Se levantó de su silla y fue hasta el único baúl que había en la estancia. Sacó una cajita que abrió delante de su hija. Contenía una sola aguja, más larga de lo habitual.

—Tendrás que ser hábil, si sabes lo que te conviene. La herida debe hacerse donde ya imaginas, de otro modo quedaría a su vista.

Blanca se limitó a mirar la aguja y percibir la frialdad con que su madre se la entregó.

—Para tenerla a mano, lo mejor es que esté clavada en la almohada o el colchón. La penumbra te será propicia. ¿Algo más?

—Nada —respondió Blanca, y se dirigió hacia la puerta con la cajita en la mano.

—¡Algún día me lo agradecerás! —exclamó su madre, pero la muchacha no se detuvo para responder.

La noche anterior al día señalado, Blanca no pudo dormir. Hacía tiempo que le costaba conciliar el sueño. Todo estaba a punto. La casa había sido engalanada con flores y telas de colores. Los invitados que venían de lejos ocupaban los cuartos acondicionados para la ocasión. La cocina estaba repleta de pollos, perdices, frutas y confites. La sala donde se celebraría la ceremonia lucía tapices de colores y colgaduras de la más exquisita seda procedente de Damasco.

El cortejo nupcial había salido de casa del novio. Lo componían parientes, amigos y un grupo de jóvenes contratados para hacer más brillante el acompañamiento.

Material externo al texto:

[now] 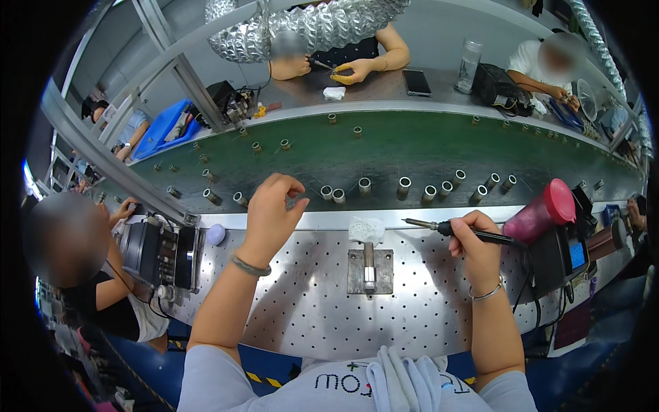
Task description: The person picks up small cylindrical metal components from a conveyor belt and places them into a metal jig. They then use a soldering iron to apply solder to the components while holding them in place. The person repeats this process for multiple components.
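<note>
My right hand (479, 254) grips a soldering iron (441, 226) like a pen, its metal tip pointing left above the bench's far edge. My left hand (273, 209) is raised at the edge of the green conveyor belt (309, 165), fingers curved and thumb apart, with nothing visible in it. Just right of its fingertips stand several small metal tubes (364, 185) on the belt. Between my arms, a metal cylinder (369, 271) lies on a small square plate (355, 283). A crumpled white pad (366, 228) touches its far end.
The perforated metal bench (302, 302) spans my front. At right are a pink container (542, 213) and a soldering station (559, 257) with cables; at left, a lilac round lid (215, 234) and a black device (154, 254). Co-workers sit across the belt and at left.
</note>
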Tool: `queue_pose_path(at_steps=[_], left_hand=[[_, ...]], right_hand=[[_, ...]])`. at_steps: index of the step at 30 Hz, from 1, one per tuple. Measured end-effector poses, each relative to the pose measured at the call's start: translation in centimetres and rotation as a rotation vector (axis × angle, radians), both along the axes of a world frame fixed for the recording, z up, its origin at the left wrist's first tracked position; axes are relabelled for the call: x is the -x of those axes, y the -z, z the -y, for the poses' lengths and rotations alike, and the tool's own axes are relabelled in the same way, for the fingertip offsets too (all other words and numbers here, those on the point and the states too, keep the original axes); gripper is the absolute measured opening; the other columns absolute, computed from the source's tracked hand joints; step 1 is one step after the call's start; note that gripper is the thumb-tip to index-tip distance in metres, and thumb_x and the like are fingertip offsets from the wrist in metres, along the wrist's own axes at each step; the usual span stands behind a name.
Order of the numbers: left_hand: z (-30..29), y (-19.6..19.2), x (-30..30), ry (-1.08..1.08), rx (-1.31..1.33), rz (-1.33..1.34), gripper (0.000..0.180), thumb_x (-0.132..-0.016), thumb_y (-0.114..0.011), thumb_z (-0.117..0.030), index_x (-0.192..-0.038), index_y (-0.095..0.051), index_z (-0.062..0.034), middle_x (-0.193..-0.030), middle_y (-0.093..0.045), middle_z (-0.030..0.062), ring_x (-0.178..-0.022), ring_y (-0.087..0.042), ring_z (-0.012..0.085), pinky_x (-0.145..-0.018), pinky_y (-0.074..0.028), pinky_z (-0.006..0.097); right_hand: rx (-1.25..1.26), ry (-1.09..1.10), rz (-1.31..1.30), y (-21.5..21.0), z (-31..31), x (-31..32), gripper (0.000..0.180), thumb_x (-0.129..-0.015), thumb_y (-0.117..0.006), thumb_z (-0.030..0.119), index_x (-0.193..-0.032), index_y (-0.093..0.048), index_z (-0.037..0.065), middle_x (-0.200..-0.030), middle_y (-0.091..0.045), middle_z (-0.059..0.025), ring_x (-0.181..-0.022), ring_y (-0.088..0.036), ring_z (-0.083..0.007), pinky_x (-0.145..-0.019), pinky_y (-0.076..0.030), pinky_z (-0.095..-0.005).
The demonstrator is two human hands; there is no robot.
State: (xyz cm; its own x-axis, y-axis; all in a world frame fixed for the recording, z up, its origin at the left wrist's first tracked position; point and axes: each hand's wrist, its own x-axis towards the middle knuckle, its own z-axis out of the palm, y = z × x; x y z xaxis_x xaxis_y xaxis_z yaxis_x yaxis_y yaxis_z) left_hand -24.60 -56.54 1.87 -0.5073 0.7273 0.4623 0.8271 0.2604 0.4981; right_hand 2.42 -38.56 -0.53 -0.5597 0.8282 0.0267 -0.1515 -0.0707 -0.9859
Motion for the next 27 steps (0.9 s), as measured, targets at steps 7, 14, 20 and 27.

En casa de los Ciará un trono digno de una reina esperaba a la novia y un buen número de músicos se habían dispuesto a la entrada para amenizar la fiesta, que duraría casi una semana.

La joven vestía una túnica ceñida al cuerpo, tan blanca como su nombre. Llevaba la larga cabellera rubia recogida con siete trenzas, coronadas con flores de azahar. Un velo que le llegaba hasta los pies le confería un aspecto etéreo. Caminaba por el largo pasillo alfombrado con la elegancia natural que la caracterizaba, pero con un solo pensamiento: entregarse en beneficio de su hijo. En este pensamiento residía su felicidad y también su fuerza.

Orgulloso de las envidias que despertaba su futura esposa, el novio la miraba, altivo, de la misma manera que paseaba la vista sobre las posesiones conquistadas para su rey. La capa, sin mangas, le otorgaba majestuosidad. Sobre la camisa de seda, un jubón ajustado al cuerpo le cubría hasta la cintura. Y las medias de malla finalizaban en unas babuchas con incrustaciones de piedras preciosas. Los novios intercambiaron los anillos delante de un centenar de invitados y se confirmaron su amor, sellado con un beso en los labios.

El banquete, la juerga y los bailes se alargaron hasta bien entrada la noche. De madrugada, antes de marchar hacia su nueva casa, se hizo el tradicional recorrido por las calles. La novia, simulando un rapto ritual, cabalgó por las calles de la ciudad acompañada por una procesión de antorchas.

El cansancio y el vino que Gonçal llevaba encima facilitaron la operación que Blanca debía llevar a término. Un hilo de sangre manchó las sábanas al amanecer. El chillido que le causó la herida fue interpretado como un gemido de placer. La novia sonrió amargamente mientras su marido, ajeno al engaño, se desplomaba a su lado.